Crónicas

Da ilha para a ilha – rumo ao Curaçau

FOTOGRAMAS

No dia 26 de dezembro de 2015, fui convidada a almoçar em casa da Dona Eugénia, em Niterói, Brasil. Eugénia Fernandes, natural da Fajã dos Padres, tinha migrado na década de 1950 para aquela cidade vizinha do Rio de Janeiro que então acolheu uma expressiva comunidade madeirense. Aí, comi bacalhau regado não a vinho tinto mas a cerveja gelada para fazer face ao estonteante calor que se fazia então sentir naquele período natalício, e não só provei como me foi oferecido um delicioso bolo “Madeira” de mel de cana feito pela própria Dona Eugénia. Entre conversas com a própria, sua filha Márcia e netos, já todos nascidos no Brasil, foi-me mostrada uma imagem de um familiar numa venda tipo bar/mercearia no Curaçau. A imagem datava de finais da década de 1940 ou inícios da de 1950, e confesso que até então praticamente desconhecia a existência daquela ilha ao largo da costa da Venezuela pertencente às Antilhas Holandesas. Mais desconhecia portanto que este foi um expressivo destino de migração madeirense num contexto relativamente específico que se dá sobretudo entre os anos de 1929 e 1951. No portal “aprenderamadeira.net” temos uma elucidativa explicação do fenómeno através das palavras do historiador Alberto Vieira - subitamente falecido em 2019, então coordenador do Centro de Estudos de História do Atlântico (CEHA), e que deixou um importante legado para a pesquisa das memórias e mobilidades madeirenses: “(…) o que atraiu maior número de madeirenses para este destino foram as vagas emigratórias que se sucederam às duas guerras mundiais. O Brasil continuou a ser um dos destinos preferenciais da maioria dos madeirenses, mas as opções alargaram-se a outros mercados recetivos à mão-de-obra. Nos anos de 1929 e 1951, tivemos a emigração orientada pela companhia Shell – Curaçaosche Petroleum Industrie Maatschappij (CPIM), que permitiu a saída de mais de 4000 madeirenses. Muitos destes deram, depois, o salto para a Venezuela, que se tornou num novo destino, conjuntamente com o Canadá, Austrália, América do Sul e as colónias portuguesas de Angola e Moçambique. A proximidade da Venezuela e de Trinidad relativamente a Curaçau permitia que ambos os destinos aparecessem, lado a lado, na publicidade da imprensa madeirense e, assim, o referido salto de muitos madeirenses para a Venezuela quando esta se tornou no destino de eleição. Esta informação publicitária de percursos comuns acontece entre 1938 e 1951.”
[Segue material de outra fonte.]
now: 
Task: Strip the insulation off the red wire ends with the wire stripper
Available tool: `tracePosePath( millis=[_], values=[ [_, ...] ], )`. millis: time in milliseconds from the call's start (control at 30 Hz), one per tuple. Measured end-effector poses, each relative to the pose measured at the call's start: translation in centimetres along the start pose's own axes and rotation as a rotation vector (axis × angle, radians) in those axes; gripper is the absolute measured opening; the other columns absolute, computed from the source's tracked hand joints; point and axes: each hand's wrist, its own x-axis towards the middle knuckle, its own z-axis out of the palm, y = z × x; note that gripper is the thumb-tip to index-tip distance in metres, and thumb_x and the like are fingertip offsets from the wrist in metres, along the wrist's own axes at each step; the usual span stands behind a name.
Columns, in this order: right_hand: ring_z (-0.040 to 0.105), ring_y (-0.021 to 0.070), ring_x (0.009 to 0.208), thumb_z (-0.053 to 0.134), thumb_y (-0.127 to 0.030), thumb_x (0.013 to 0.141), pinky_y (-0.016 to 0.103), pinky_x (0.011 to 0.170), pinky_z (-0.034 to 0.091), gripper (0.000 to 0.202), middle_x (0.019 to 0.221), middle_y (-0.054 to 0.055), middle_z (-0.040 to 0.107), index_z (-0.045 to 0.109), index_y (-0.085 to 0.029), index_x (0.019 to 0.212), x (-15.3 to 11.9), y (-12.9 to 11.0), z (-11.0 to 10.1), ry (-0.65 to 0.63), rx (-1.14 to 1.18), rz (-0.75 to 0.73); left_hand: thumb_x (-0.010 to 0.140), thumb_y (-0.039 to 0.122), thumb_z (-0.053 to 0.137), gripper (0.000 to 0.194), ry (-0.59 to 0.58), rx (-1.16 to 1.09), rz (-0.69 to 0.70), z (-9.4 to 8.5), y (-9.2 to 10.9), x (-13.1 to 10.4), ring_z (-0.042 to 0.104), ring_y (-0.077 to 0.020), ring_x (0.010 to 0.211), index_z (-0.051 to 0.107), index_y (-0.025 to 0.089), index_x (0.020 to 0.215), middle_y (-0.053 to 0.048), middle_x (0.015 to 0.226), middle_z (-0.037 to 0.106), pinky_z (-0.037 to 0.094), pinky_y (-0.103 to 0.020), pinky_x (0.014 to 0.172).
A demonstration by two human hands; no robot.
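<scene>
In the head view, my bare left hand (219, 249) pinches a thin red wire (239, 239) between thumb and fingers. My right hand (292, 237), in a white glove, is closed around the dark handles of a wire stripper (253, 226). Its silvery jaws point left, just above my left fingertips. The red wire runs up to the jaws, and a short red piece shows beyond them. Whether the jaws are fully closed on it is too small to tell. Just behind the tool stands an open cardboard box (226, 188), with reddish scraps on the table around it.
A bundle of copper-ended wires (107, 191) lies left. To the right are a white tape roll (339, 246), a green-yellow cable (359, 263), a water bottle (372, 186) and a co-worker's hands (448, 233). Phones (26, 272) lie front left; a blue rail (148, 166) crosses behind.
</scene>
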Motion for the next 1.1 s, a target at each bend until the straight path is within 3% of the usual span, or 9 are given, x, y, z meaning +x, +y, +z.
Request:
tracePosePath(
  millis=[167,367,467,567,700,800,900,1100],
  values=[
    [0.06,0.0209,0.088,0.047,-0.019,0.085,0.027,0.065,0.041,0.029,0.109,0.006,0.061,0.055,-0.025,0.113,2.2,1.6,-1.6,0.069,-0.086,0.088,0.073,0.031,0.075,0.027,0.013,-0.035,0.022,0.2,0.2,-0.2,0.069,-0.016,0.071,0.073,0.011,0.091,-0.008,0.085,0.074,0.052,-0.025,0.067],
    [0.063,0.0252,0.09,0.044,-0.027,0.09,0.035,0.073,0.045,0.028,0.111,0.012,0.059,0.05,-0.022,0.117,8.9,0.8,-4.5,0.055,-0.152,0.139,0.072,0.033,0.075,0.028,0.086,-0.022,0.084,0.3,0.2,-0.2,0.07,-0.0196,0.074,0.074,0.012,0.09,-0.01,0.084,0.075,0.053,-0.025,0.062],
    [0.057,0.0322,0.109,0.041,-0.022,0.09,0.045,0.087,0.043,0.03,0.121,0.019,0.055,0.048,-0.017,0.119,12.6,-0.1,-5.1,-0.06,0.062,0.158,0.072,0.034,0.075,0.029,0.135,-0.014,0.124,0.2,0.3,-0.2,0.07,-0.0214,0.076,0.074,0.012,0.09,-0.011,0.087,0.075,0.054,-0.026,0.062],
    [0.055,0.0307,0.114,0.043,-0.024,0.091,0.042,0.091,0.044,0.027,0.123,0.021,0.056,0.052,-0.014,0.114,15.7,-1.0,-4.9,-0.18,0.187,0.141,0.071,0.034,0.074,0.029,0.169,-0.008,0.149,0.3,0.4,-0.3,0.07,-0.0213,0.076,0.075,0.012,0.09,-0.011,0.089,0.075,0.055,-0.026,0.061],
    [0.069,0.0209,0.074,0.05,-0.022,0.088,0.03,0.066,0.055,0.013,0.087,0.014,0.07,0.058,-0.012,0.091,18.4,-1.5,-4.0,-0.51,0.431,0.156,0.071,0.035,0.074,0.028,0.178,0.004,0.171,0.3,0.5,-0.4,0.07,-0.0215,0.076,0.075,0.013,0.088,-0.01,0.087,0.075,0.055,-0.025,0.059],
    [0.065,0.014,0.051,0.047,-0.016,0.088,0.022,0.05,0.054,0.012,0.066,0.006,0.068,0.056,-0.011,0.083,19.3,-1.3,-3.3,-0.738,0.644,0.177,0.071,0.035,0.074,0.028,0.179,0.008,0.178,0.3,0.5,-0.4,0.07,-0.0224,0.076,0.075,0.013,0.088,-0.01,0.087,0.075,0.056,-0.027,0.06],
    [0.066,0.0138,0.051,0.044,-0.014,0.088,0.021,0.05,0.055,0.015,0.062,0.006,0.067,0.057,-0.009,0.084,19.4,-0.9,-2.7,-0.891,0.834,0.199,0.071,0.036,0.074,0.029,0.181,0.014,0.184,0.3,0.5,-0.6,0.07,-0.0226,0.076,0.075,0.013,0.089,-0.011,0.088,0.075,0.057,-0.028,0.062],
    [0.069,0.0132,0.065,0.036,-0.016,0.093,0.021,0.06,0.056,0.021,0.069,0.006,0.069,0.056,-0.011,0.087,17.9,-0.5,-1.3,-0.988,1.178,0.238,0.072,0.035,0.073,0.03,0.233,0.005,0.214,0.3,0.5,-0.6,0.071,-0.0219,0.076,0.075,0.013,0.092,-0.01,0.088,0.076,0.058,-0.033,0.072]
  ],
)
Há um “momento” fotográfico particularmente expressivo do rumo de madeirenses a esta outra ilha, pessoas na sua maioria originárias da Ponta do Sol e do Estreito da Calheta, atraídas pelas hipóteses de trabalho na refinaria petrolífera. Data de março de 1944, e atesta esse momento que antecede ao embarque. A fila de homens (controlada pelas autoridades) que seguramente aguarda o embarque, impressiona pela sua extensão, expressivamente sugerindo (se assim o imaginarmos) o impacto que essa mobilização de força de trabalho masculina deve ter provocado nas localidades de origem. De lado podemos ver alguns transeuntes ou familiares curiosos com a situação ou que terão ido para se despedirem sem grandes certezas de uma reunião. Esses homens envergam provavelmente o seu melhor ou único fato, situando-se num desses momentos de prelúdio ao que aludia a semana passada como rito de passagem e simbólico de rutura com a vida passada, a vida conhecida até então. Na maioria dos casos, a vida de uma ilha dentro da ilha (o universo da pequena localidade rural dentro da Madeira), que rumava para uma outra ilha, com o poético nome de Curaçau. Ali, de acordo ainda com Alberto Vieira, “tinha-se uma imagem dos portugueses e em especial dos madeirenses, de pessoas dedicadas que aceitavam todo o tipo de trabalho, mesmo os mais duros, daí o apelido de mules, a designação popular para mulas ou burros de trabalho”. Muitos deles não voltariam para a Madeira, rumando à Venezuela e ao Brasil findo o vínculo de trabalho (de dez anos) com a petrolífera. E foi precisamente ao Brasil que rumou o cunhado da Dona Eugénia, sendo em parte sobre essa mobilidade e presença através de fotografias que falaremos nos próximos textos.

Ana Gandum
com a colaboração do Museu de Fotografia da Madeira – Atelier Vicente’s.